Adeline and I go to a music class called Music Together. During “class” parents and their babies (of all ages) sit around a room and sing, bang on drums and other baby friendly instruments, and move their bodies and get up and dance. It’s a great time. The philosophy behind the class is that, until very recently, families and communities regularly made music together and everyone was a musician as well as a listener. These days most people don’t regularly make music and they feel that they’re not able to do so. Exposing babies to this kind of group music-making early on will give them a better chance of becoming musical as they grow.
These ideas feature prominently in the book This is Your Brain on Music. Levitin often returns to the idea that all people are capable of making music, and it is only recently that most of us have become passive listeners instead of musicians.
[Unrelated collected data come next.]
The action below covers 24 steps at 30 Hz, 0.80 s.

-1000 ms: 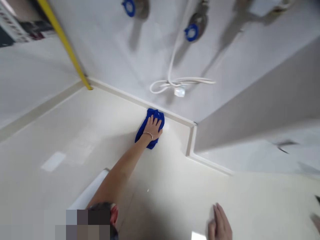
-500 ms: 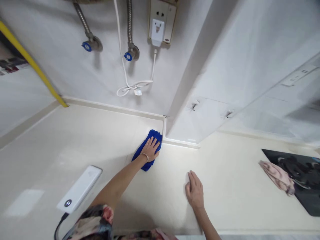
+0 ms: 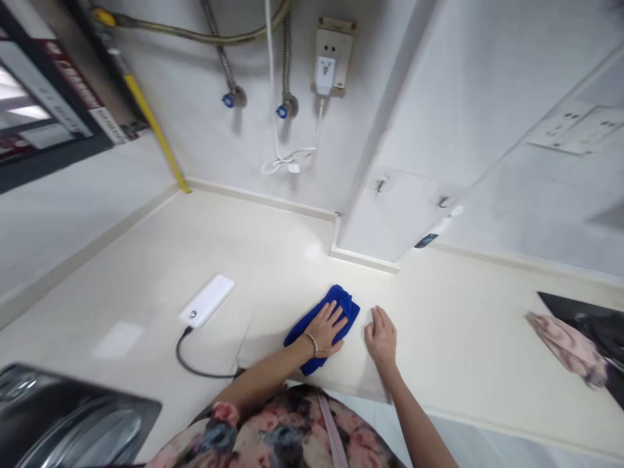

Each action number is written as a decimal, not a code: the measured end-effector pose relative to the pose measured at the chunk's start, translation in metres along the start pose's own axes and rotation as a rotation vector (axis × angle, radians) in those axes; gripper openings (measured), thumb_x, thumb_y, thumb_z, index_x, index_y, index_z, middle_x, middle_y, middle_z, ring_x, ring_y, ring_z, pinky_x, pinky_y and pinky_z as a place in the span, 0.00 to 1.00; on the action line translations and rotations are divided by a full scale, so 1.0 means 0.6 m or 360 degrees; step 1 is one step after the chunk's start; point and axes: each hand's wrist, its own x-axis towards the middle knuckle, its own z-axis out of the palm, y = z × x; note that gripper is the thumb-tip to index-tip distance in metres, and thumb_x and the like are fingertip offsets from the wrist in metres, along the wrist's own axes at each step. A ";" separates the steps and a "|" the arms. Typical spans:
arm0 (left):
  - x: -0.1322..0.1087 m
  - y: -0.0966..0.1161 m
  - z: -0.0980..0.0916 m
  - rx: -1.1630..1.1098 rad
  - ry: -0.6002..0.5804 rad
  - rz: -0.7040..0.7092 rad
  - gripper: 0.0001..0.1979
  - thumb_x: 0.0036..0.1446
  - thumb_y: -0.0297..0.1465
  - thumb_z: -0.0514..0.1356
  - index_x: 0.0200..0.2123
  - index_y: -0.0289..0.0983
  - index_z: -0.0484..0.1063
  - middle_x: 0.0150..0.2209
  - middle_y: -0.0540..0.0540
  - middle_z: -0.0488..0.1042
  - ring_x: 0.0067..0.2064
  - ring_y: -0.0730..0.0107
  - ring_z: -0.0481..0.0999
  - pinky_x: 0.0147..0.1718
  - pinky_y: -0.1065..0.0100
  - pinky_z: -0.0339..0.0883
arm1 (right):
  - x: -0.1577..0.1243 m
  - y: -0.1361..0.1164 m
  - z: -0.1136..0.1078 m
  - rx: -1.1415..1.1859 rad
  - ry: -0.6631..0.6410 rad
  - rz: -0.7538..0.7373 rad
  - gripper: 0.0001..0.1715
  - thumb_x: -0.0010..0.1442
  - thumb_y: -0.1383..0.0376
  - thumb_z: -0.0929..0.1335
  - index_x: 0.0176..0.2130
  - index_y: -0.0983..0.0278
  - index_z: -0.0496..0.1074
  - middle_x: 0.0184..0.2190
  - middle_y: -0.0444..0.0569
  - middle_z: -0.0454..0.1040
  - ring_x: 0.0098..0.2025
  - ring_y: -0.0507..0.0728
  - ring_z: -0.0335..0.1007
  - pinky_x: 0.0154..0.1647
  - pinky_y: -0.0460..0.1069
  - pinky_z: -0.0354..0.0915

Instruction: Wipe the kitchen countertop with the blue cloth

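Note:
My left hand lies flat with its fingers spread on a folded blue cloth, pressing it against the cream countertop. The cloth is partly hidden under the palm. A bracelet circles that wrist. Just right of the cloth, my right hand rests on the counter with its fingers together and the thumb against them. Nothing shows in it.
Left of my arm lies a white power bank with a black cable. A dark sink or hob fills the lower left. A wall corner juts out ahead. At right a pink cloth lies by a black board.
My left hand has drawn the blue cloth back from the wall corner toward the front edge, nearer my right hand. My right hand stays on the counter. The view has shifted, showing more at left.

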 end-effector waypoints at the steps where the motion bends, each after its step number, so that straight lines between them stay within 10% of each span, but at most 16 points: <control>1: -0.010 0.017 0.006 -0.0017 0.0020 -0.0025 0.36 0.67 0.48 0.55 0.71 0.35 0.60 0.74 0.32 0.49 0.76 0.40 0.38 0.72 0.41 0.38 | -0.001 0.002 -0.001 0.0016 0.0006 0.0001 0.27 0.69 0.64 0.59 0.62 0.66 0.68 0.64 0.60 0.69 0.66 0.63 0.64 0.65 0.61 0.61; 6: -0.079 0.047 0.015 -0.0094 0.0117 -0.0343 0.34 0.67 0.48 0.56 0.71 0.39 0.61 0.75 0.37 0.48 0.76 0.44 0.38 0.73 0.43 0.40 | -0.010 0.012 0.003 0.0087 0.0039 -0.0024 0.27 0.68 0.62 0.59 0.62 0.67 0.70 0.63 0.61 0.70 0.64 0.65 0.65 0.64 0.62 0.60; 12: -0.143 0.006 -0.017 -0.0043 0.0203 -0.0764 0.32 0.67 0.46 0.56 0.70 0.41 0.63 0.74 0.41 0.51 0.76 0.48 0.41 0.73 0.46 0.40 | -0.017 0.017 0.003 0.0111 0.0041 -0.0077 0.28 0.68 0.62 0.59 0.63 0.68 0.68 0.64 0.62 0.69 0.65 0.65 0.63 0.65 0.63 0.59; 24: -0.092 -0.171 -0.079 0.0106 0.0298 -0.1052 0.32 0.67 0.45 0.53 0.69 0.37 0.64 0.74 0.42 0.51 0.76 0.49 0.40 0.74 0.47 0.36 | -0.010 0.002 -0.011 0.0058 -0.0030 -0.0053 0.30 0.68 0.66 0.59 0.65 0.70 0.66 0.65 0.65 0.67 0.68 0.66 0.61 0.68 0.66 0.59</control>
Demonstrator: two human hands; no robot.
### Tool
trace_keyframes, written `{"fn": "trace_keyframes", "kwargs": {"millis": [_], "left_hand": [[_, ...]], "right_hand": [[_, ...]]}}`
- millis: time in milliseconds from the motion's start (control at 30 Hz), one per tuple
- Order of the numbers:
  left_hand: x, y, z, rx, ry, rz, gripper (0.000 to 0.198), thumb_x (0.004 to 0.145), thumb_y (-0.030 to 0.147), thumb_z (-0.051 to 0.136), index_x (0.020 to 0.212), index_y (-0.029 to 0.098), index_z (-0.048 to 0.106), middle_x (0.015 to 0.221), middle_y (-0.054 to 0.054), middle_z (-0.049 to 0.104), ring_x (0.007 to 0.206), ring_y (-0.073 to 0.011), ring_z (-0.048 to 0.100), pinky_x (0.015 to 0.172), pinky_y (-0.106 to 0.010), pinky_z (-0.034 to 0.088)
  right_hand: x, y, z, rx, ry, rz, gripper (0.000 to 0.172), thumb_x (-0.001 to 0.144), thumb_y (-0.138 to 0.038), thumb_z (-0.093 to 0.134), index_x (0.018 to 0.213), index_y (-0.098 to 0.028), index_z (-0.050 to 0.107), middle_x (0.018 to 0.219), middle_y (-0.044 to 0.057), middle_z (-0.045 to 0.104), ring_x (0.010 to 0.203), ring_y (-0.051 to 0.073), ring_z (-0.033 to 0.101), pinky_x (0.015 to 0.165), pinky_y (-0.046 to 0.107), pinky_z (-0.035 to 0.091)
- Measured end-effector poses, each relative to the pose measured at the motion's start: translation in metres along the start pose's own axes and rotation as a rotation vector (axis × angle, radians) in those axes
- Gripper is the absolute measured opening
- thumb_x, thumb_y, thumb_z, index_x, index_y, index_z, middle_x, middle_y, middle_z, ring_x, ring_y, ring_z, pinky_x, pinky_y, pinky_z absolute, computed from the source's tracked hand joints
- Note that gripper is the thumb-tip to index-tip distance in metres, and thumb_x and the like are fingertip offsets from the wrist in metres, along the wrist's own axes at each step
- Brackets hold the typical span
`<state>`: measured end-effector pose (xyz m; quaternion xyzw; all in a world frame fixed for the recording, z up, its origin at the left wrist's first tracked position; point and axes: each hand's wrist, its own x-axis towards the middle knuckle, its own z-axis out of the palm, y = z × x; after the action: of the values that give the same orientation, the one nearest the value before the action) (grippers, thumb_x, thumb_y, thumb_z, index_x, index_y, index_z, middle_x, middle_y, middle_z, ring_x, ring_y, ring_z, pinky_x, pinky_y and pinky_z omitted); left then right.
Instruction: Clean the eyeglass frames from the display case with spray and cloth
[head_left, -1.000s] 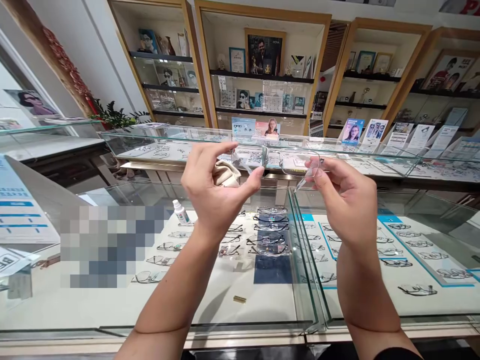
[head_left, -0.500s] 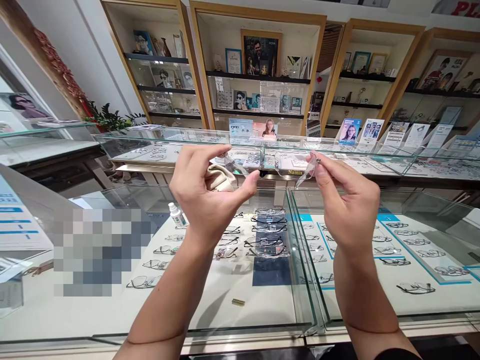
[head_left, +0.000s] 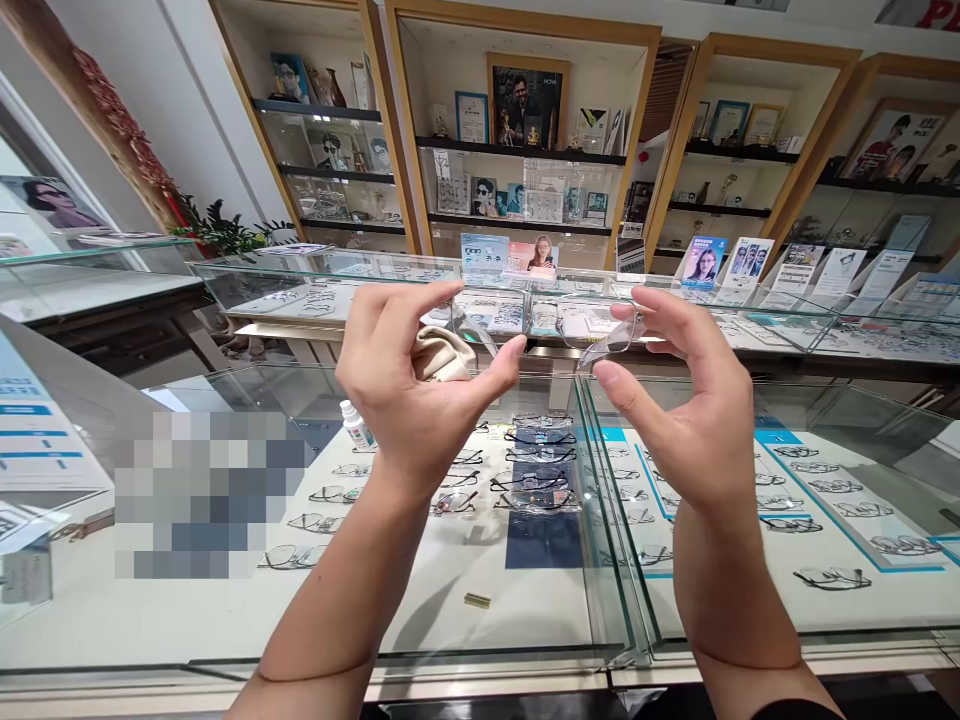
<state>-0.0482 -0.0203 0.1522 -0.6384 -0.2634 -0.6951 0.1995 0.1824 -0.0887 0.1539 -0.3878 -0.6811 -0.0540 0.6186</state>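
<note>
A pair of clear, thin-rimmed eyeglasses (head_left: 598,328) is up in front of me, above the glass counter. My left hand (head_left: 412,375) grips its left end between thumb and forefinger. Bunched under that hand's curled fingers is a beige cloth (head_left: 441,355). My right hand (head_left: 686,395) surrounds the right lens with thumb and fingers spread apart. A fingertip shows close by the lens edge; whether it touches cannot be made out. Both temples are hard to see against the background.
Beneath my arms, a glass display case (head_left: 525,630) holds rows of spectacle frames (head_left: 536,480). A small white bottle (head_left: 356,428) stands left of my left wrist, and a gold-coloured piece (head_left: 477,600) lies near the front. Another glass counter (head_left: 360,270) and wooden shelves (head_left: 521,155) stand beyond.
My right hand has let go of its pinch at the right end of the eyeglasses and spread its fingers around the lens. The left hand keeps its hold. The view has shifted slightly.
</note>
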Motion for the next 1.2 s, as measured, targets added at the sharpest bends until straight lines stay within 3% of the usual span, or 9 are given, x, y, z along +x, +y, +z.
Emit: {"fn": "trace_keyframes", "kwargs": {"millis": [300,433,633,900,1067,1200], "left_hand": [[0.001,0.0,-0.003,-0.004,-0.045,0.031,0.051,0.089,0.062,0.091,0.129,0.034,0.076,0.113,-0.008,0.074,0.11,-0.0315,0.072,0.092,-0.051,0.066],[0.004,0.0,-0.007,0.021,-0.099,0.049,0.054,0.091,0.071,0.085,0.13,0.035,0.078,0.113,-0.007,0.077,0.105,-0.0292,0.074,0.085,-0.047,0.067],[0.011,-0.001,-0.015,-0.047,-0.204,0.032,0.048,0.094,0.069,0.084,0.129,0.036,0.082,0.113,-0.006,0.079,0.099,-0.0267,0.075,0.081,-0.044,0.066],[0.016,-0.001,-0.027,-0.083,-0.279,0.001,0.041,0.097,0.066,0.082,0.131,0.042,0.083,0.115,-0.003,0.08,0.102,-0.0266,0.077,0.084,-0.046,0.067],[0.018,0.001,-0.036,-0.107,-0.321,-0.043,0.038,0.1,0.062,0.079,0.136,0.052,0.081,0.119,-0.001,0.079,0.11,-0.0335,0.077,0.085,-0.056,0.063],[0.018,0.0,-0.037,-0.109,-0.314,-0.045,0.039,0.099,0.062,0.08,0.137,0.056,0.079,0.117,0.0,0.078,0.105,-0.0332,0.075,0.083,-0.058,0.059]], "right_hand": [[0.003,0.005,0.0,-0.057,0.056,-0.042,0.037,0.103,-0.043,0.079,0.138,-0.035,0.073,0.133,0.007,0.079,0.123,0.031,0.075,0.109,0.055,0.064],[0.006,0.009,-0.004,-0.083,0.051,-0.032,0.032,0.103,-0.045,0.079,0.134,-0.034,0.075,0.131,0.006,0.08,0.119,0.029,0.076,0.106,0.053,0.064],[0.009,0.019,-0.008,-0.074,0.021,-0.007,0.035,0.104,-0.049,0.078,0.135,-0.033,0.075,0.13,0.007,0.081,0.112,0.028,0.076,0.103,0.051,0.065],[0.01,0.016,-0.013,-0.093,-0.016,-0.027,0.034,0.103,-0.042,0.079,0.135,-0.031,0.077,0.13,0.007,0.082,0.106,0.026,0.077,0.101,0.049,0.066],[0.009,0.011,-0.016,-0.162,-0.041,-0.091,0.034,0.103,-0.04,0.079,0.135,-0.03,0.078,0.128,0.008,0.084,0.104,0.028,0.079,0.1,0.051,0.067],[0.008,0.01,-0.018,-0.197,-0.027,-0.123,0.03,0.103,-0.037,0.079,0.132,-0.031,0.08,0.125,0.007,0.085,0.101,0.027,0.08,0.097,0.049,0.069]]}}
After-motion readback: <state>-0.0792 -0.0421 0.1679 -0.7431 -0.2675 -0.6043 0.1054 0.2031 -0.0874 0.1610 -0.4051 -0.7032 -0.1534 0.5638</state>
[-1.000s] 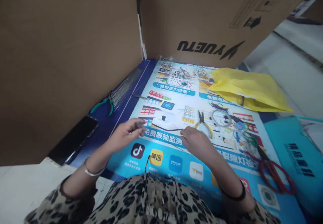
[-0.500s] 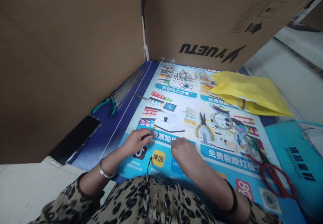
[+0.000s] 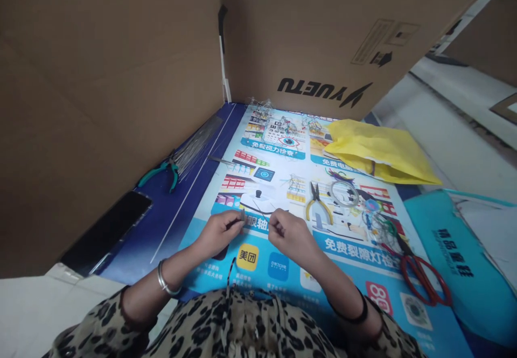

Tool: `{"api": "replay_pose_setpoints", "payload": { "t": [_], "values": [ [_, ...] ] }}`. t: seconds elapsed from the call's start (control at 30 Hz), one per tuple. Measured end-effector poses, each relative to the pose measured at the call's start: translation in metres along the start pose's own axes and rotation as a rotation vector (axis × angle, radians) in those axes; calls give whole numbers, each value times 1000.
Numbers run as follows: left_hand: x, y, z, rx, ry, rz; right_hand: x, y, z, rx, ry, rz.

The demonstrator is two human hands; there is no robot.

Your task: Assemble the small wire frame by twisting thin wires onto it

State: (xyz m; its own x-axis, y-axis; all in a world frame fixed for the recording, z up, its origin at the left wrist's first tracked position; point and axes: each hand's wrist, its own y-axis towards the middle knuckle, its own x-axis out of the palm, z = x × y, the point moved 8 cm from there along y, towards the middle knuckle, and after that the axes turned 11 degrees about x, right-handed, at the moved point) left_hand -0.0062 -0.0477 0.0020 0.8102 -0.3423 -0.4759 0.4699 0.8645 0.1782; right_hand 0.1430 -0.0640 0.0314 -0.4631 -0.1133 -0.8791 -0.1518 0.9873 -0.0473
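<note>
The left hand (image 3: pixel 220 232) pinches a small grey piece (image 3: pixel 243 215) at its fingertips. The right hand (image 3: pixel 291 232) is curled beside a thin wire (image 3: pixel 266 214); whether gripping it, I cannot tell.

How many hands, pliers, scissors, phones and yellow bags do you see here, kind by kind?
Hands: 2, left hand and right hand
Pliers: 2, teal pliers and yellow pliers
Scissors: 1 pair, red scissors
Phone: 1
Yellow bag: 1
Total: 7
</note>
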Motion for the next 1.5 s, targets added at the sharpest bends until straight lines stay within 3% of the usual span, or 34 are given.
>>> {"api": "replay_pose_setpoints", "payload": {
  "t": [0.13, 0.27, 0.43, 0.67, 0.87, 0.97, 1.13, 1.5],
  "values": [
    [4, 4, 10, 52, -42, 72, -9, -4, -9, -81, 458, 142],
    [7, 6, 18, 104, -34, 103, 6, -3, -8, -62, 724, 146],
    [8, 4, 18, 141, 96, 107, 25, 0, -4, 18, 718, 105],
    [13, 1, 18, 254, 208, 78, 35, 0, 1, 47, 690, 97],
    [14, 2, 17, 259, 222, 90, 42, 0, 8, 124, 722, 128],
    [10, 1, 19, 258, 201, 140, 45, 1, 11, 187, 874, 131],
    [9, -1, 19, 241, 189, 170, 61, 4, 10, 311, 1362, -21],
    [15, -4, 16, 270, 275, 188, 67, 1, 1, 331, 1462, -103]
  ]
}}
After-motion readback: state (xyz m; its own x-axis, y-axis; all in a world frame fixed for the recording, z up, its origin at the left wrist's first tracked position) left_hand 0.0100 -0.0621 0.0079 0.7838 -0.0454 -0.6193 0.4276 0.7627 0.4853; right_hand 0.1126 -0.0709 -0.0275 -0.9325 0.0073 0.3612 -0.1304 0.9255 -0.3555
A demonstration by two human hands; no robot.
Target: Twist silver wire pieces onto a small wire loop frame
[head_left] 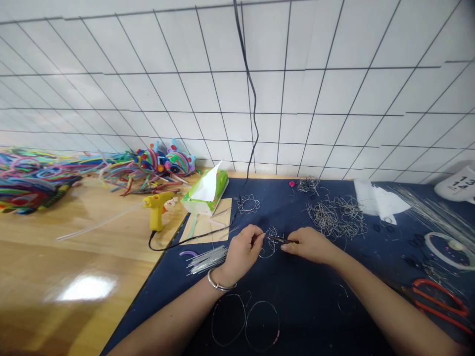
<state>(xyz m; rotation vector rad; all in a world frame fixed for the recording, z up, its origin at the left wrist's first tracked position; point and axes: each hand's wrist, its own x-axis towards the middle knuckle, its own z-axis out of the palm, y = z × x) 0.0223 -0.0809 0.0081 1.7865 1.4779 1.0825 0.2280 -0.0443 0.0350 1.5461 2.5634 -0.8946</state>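
Note:
My left hand [243,249] is closed in a pinch on a small tangle of thin silver wire [270,242] over the dark blue mat [297,306]. A silver bangle sits on that wrist. My right hand [309,244] is closed around a thin dark tool with a yellow handle [280,240], whose tip meets the wire between the two hands. Two round wire loops [245,321] lie on the mat nearer to me.
A heap of bent wire pieces [336,215] lies behind my right hand. Left of the mat are a yellow glue gun [158,210], a tissue pack [206,193] and colourful pipe cleaners [37,175]. Red-handled scissors [440,299] lie at the right, straight wires [206,259] at the left.

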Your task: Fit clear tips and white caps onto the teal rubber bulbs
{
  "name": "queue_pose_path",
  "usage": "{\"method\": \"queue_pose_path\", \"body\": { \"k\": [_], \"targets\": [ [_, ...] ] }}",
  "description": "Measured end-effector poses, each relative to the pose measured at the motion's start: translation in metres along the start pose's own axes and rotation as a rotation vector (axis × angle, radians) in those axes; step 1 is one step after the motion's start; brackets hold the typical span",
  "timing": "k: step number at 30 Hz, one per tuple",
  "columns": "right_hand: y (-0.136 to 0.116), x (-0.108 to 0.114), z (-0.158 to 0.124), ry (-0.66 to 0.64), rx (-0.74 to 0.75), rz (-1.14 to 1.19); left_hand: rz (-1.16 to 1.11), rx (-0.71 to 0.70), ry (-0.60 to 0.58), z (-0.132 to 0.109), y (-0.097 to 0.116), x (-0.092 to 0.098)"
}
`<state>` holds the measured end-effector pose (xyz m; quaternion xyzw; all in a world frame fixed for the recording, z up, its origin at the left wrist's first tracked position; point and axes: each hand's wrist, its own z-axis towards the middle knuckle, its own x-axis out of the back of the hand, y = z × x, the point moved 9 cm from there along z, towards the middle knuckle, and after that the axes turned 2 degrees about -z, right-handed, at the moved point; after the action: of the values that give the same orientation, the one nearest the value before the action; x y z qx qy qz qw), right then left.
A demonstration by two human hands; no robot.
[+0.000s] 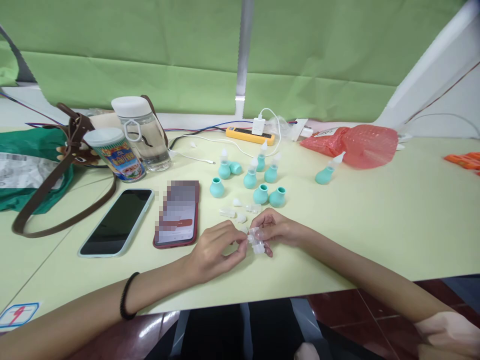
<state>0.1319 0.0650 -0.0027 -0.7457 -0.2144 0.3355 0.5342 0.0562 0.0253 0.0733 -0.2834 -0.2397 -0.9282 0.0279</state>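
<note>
My right hand (276, 228) pinches a small clear plastic nozzle part (258, 245) between thumb and fingers, just above the table. From the other side, the closed fingertips of my left hand (215, 250) meet the end of this part; exactly what they grip is too small to make out. Just beyond lie loose pieces: a clear tube (227, 213), a white tip (237, 202) and a small whitish cap (241, 218). Behind them stand several teal rubber bulbs; one open-necked bulb (216, 188) has no tip, while another bulb (250, 179) carries a clear nozzle.
To the left are a dark phone (118, 222), a lit phone (178, 220), a paper cup (118, 155), a water bottle (150, 145) and a brown strap (71, 227). A yellow power strip (240, 135) and red plastic bag (369, 145) sit at the back. One tipped bulb (324, 175) leans right.
</note>
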Motion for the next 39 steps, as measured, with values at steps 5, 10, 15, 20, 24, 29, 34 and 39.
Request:
{"method": "queue_pose_path", "body": {
  "k": [5,10,15,20,24,29,34,39],
  "targets": [
    [-0.008,0.003,-0.001,0.012,0.053,-0.079,-0.251,0.490,-0.008,-0.007,-0.034,-0.007],
    [-0.007,0.007,-0.004,-0.032,0.043,-0.153,-0.326,0.726,0.030,-0.015,-0.060,-0.005],
    [-0.042,0.025,-0.018,0.253,0.361,-0.268,0.009,0.442,-0.085,-0.003,-0.054,-0.005],
    [-0.099,0.033,-0.091,1.036,1.022,-0.784,0.251,0.332,-0.250,-0.003,-0.050,-0.017],
    [-0.101,0.017,-0.088,1.051,1.048,-1.120,0.305,0.342,-0.273,-0.003,-0.053,-0.018],
    [-0.073,-0.011,-0.048,0.672,0.924,-1.580,0.298,0.348,-0.261,-0.004,-0.056,-0.017],
    [-0.054,-0.009,-0.028,0.527,0.698,-1.823,0.306,0.334,-0.233,-0.005,-0.057,-0.016],
    [-0.050,-0.003,-0.023,0.472,0.520,-1.897,0.325,0.323,-0.231,-0.005,-0.055,-0.016]
  ]
}}
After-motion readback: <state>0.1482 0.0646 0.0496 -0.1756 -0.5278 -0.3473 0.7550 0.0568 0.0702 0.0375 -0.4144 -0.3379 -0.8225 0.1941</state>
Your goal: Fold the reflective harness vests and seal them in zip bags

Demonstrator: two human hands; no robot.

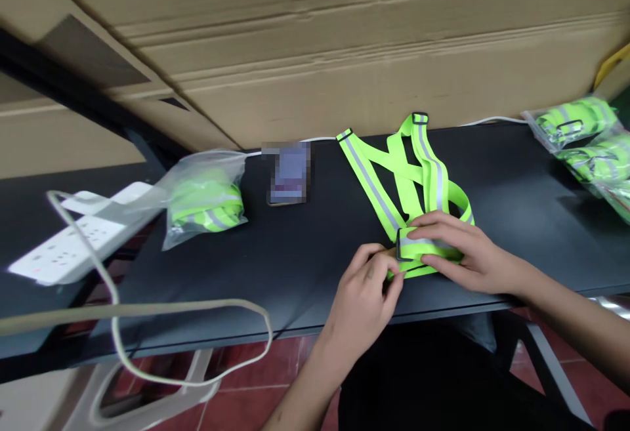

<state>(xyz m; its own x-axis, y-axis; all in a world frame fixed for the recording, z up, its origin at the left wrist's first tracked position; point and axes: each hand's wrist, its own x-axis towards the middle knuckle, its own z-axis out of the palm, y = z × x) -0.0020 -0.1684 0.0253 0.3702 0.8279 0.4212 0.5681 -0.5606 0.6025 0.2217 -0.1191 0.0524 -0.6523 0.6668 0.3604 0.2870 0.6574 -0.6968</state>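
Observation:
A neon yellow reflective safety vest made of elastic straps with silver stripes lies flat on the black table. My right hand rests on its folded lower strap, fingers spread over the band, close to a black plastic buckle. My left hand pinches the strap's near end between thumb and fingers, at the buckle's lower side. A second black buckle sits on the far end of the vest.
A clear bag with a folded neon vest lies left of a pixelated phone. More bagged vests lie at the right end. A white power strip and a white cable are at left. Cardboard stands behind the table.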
He also focuses on the idea of movement and music as being one. In many of the world’s languages the word for “to sing” is the same as “to dance” – “there is no distinction, since it is assumed that singing involves bodily movement.” And moving in time with the music is something that all of us can do, but it’s not as easy as it looks. Levitin notes that tapping your feet in time with the music is “an activity that involves a process of meter extraction so complicated that most computers cannot do it.”
I’ve always been musical. When I was young, my grandpa would play the piano and we would all sing along. Add to that 10 years of piano lessons and 11 years of camp – a community where music making was an integral part of nearly every activity – and I’m a music-lover. I did high school musicals, humorology in college and even the law school musical. I sing and dance with Adeline all day long, both songs we know and songs I make up as we go. My next goal is to get a little upright piano so I can brush up on my (very modest) playing and play songs for her.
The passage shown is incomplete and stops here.